The souls of women

The thread, “Why has the female sex lost its mind?”, has continued, with many fascinating comments from a variety of angles. There is so much in the thread that a separate article would be needed just to summarize it.

Laura G. has just added a comment that is one of the most devastating things I’ve ever read. It is about her interviews of women whose daughters had been sexually abused by men the mother had allowed into the home, either as lovers or guests. These men were obviously dangerous types, exhibiting such behaviors as making sexually suggestive comments to a pre-teen daughter. But when the signs of this bad behavior were pointed out to the women during the interview, they were completely surprised, because they had never noticed it. To put it more exactly, they had noticed the behavior, but the significance of it had not occurred to them.

Was Nietzsche right, after all, when he said that women aren’t even superficial? Or is it rather the female nature plus liberalism, that turns them into hopeless dolts?

- end of initial entry -

Brandon F. writes (May 15):

Another great quote from Nietzsche, Ecce Homo.
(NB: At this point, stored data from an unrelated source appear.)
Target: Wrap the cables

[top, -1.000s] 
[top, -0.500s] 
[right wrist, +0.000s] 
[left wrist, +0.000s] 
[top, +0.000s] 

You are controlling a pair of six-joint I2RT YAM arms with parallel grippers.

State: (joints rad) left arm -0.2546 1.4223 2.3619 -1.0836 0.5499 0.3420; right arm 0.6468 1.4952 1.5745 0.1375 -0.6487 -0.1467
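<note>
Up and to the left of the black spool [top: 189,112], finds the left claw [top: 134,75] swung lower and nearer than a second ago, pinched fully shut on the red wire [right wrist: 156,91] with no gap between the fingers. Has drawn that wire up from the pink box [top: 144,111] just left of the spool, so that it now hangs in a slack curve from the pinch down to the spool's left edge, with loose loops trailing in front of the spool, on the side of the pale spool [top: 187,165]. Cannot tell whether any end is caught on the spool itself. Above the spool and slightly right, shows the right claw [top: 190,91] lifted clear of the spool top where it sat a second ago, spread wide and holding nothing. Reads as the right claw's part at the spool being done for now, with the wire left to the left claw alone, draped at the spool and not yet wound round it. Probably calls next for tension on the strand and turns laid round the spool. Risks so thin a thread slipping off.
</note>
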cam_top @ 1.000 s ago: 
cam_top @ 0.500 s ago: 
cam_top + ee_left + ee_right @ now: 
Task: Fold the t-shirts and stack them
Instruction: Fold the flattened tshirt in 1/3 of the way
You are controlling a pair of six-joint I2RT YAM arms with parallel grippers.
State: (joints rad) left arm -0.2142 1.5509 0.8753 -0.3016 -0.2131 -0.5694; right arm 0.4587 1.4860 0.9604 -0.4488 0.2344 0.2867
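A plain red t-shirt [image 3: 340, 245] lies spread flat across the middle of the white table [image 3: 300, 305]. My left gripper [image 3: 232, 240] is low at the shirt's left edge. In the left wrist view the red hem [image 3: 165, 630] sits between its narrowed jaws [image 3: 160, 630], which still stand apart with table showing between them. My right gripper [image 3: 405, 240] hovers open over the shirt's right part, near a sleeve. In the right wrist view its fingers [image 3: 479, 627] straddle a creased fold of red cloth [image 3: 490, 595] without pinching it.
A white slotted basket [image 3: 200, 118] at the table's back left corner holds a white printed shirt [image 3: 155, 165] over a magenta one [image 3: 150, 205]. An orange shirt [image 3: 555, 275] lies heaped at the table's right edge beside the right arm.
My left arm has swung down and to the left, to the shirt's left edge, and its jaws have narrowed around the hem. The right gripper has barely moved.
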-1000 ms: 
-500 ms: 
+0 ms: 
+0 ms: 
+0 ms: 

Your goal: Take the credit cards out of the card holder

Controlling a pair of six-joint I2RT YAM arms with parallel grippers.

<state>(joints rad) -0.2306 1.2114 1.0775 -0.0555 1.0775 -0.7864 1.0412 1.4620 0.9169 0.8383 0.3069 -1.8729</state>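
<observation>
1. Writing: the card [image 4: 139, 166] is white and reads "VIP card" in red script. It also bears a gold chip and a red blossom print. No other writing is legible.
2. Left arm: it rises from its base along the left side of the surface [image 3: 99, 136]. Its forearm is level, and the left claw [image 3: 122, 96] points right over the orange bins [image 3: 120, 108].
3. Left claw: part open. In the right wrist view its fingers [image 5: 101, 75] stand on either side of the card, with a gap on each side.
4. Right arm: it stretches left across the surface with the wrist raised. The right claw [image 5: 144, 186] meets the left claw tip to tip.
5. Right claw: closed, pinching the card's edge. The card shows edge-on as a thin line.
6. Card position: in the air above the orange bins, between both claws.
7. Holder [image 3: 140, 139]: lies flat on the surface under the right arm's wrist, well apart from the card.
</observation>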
A sword in the gut of all feminists.

“Emancipation of Women”—that is the instinctive hatred of the abortive woman, who is incapable of giving birth, against the woman who is turned out well—the fight against the “man” is always a mere means, pretext, tactic. By raising themselves higher, as “woman in herself”, as the “higher woman,” as a female “idealist,” they want to lower the level of the general rank of woman; and there is no surer means for that than higher education, slacks, and political voting-cattle rights. At bottom, the emancipated are anarchists in the world of the “eternally feminine,” the underprivileged whose most fundamental instinct is revenge.